New Delhi, he said, needed growth rates of 8 to 10 per cent annually in order to lift hundreds of millions of its citizens out of poverty and Washington needed rates of economic growth of around four per cent annually ``in order to educate our children and provide health care and income security for an ageing population''.

Summarising two days of intensive discussions and debates, the council said, ``the dispute over the Dabhol power project erodes the credibility of the Indian Government, may soften India's credit rating, and deters all other kinds of investment.

``This issue needs to be resolved, and it needs to be resolved quickly,'' Mr. Frank Wisner, chairman of the Council and former Ambassador to India, said.

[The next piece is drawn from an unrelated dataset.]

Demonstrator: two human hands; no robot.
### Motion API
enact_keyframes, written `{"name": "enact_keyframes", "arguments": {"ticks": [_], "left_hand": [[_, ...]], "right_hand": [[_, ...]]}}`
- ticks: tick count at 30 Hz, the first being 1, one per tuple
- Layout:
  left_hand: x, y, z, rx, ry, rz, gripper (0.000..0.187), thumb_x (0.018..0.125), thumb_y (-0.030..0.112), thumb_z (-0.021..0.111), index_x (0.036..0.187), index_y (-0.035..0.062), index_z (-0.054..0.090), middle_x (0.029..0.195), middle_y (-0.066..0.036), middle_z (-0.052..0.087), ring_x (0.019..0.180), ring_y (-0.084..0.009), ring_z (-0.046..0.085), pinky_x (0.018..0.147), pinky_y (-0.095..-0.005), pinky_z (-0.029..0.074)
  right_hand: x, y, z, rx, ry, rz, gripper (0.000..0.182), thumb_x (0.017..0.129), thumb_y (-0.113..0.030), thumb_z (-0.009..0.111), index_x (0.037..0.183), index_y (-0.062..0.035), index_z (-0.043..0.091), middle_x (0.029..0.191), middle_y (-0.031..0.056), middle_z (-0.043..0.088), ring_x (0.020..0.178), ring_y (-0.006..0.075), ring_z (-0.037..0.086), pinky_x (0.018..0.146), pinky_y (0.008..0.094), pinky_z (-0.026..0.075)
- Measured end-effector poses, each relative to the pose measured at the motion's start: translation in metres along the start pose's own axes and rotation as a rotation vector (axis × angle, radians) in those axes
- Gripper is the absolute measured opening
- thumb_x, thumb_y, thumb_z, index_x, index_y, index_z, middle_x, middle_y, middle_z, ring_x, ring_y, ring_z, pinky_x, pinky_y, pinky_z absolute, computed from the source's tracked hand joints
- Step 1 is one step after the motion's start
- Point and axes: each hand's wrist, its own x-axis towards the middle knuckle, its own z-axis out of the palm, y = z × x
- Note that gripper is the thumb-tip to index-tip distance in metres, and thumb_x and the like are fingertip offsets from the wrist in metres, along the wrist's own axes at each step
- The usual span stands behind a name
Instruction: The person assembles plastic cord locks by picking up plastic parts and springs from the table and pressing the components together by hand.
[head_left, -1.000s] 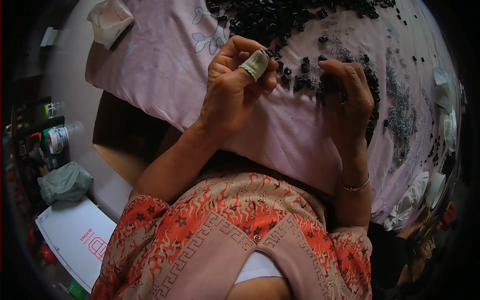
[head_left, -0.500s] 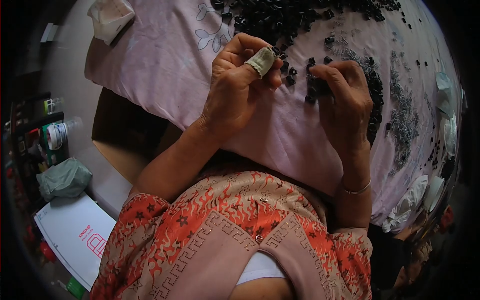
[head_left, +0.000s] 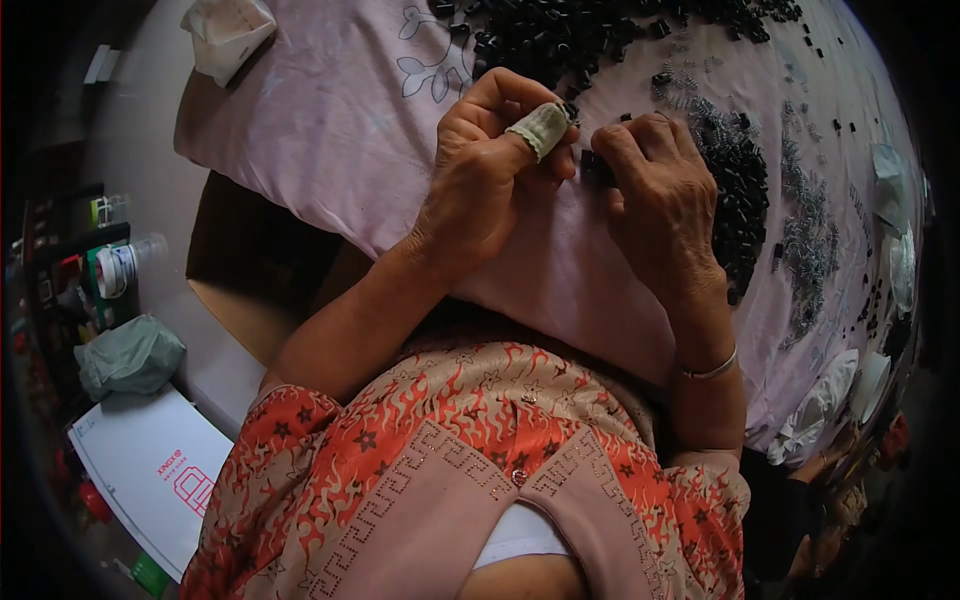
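Over pink cloth (head_left: 330,150), the left hand (head_left: 480,175), its thumb in a pale cover (head_left: 541,130), pinches a small black piece (head_left: 571,111); just rightward, dark parts (head_left: 597,168) sit by the right hand (head_left: 660,190), fingers curled, grip impossible to tell, beside heaped black pieces (head_left: 742,190), then grey springs (head_left: 805,255).

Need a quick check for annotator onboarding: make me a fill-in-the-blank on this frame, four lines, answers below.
1. The left hand has a pale cover on its ____.
2. The bangle is on the ____ wrist.
3. The small parts heaped on the cloth near the top of the picture are ____ in colour.
4. The print on the white panel at lower left is ____ in colour.

Missing words: thumb; right; black; red.
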Motion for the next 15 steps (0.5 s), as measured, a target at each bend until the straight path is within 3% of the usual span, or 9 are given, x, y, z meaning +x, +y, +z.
{"name": "enact_keyframes", "arguments": {"ticks": [7, 15], "left_hand": [[0.002, -0.001, 0.002, 0.01, 0.036, 0.005, 0.005, 0.088, 0.004, 0.055, 0.093, 0.0067, 0.054, 0.081, -0.007, 0.062, 0.064, -0.0111, 0.059, 0.057, -0.0228, 0.047], [0.003, 0.0, 0.001, -0.041, 0.043, 0.024, 0.005, 0.089, 0.004, 0.054, 0.094, 0.0061, 0.053, 0.081, -0.008, 0.062, 0.064, -0.0122, 0.06, 0.061, -0.0247, 0.051]], "right_hand": [[-0.01, 0.013, -0.011, 0.365, 0.138, 0.171, 0.025, 0.064, 0.003, 0.059, 0.086, -0.0071, 0.055, 0.083, 0.011, 0.058, 0.071, 0.0274, 0.059, 0.062, 0.0364, 0.049], [-0.002, 0.01, 0.007, 0.128, 0.185, 0.017, 0.036, 0.066, 0.001, 0.062, 0.099, -0.0113, 0.062, 0.089, 0.007, 0.059, 0.079, 0.026, 0.058, 0.066, 0.0353, 0.049]]}}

In the review of overall economic conditions, the 400 business and Government leaders attending the Council's annual meeting, also expressed serious concern about several aspects of India's business climate.

The inadequacy of infrastructure and the fiscal deficit was singled out by many companies as the critical impediment to investment in India.

The council also pointed out that restrictions on foreign ownership in some business activities especially equity caps on foreign participation in insurance had no economic or commercial rationale and impeded competition and growth in the industry.

The council, however, welcomed the Bush administration's efforts to reach out to India, to recognise it as a major power, and to involve it more closely in the rethinking of a range of vital issues in the fields of international security and nuclear non- proliferation. Business and government leaders from both sides also noted several positive signals on sanctions.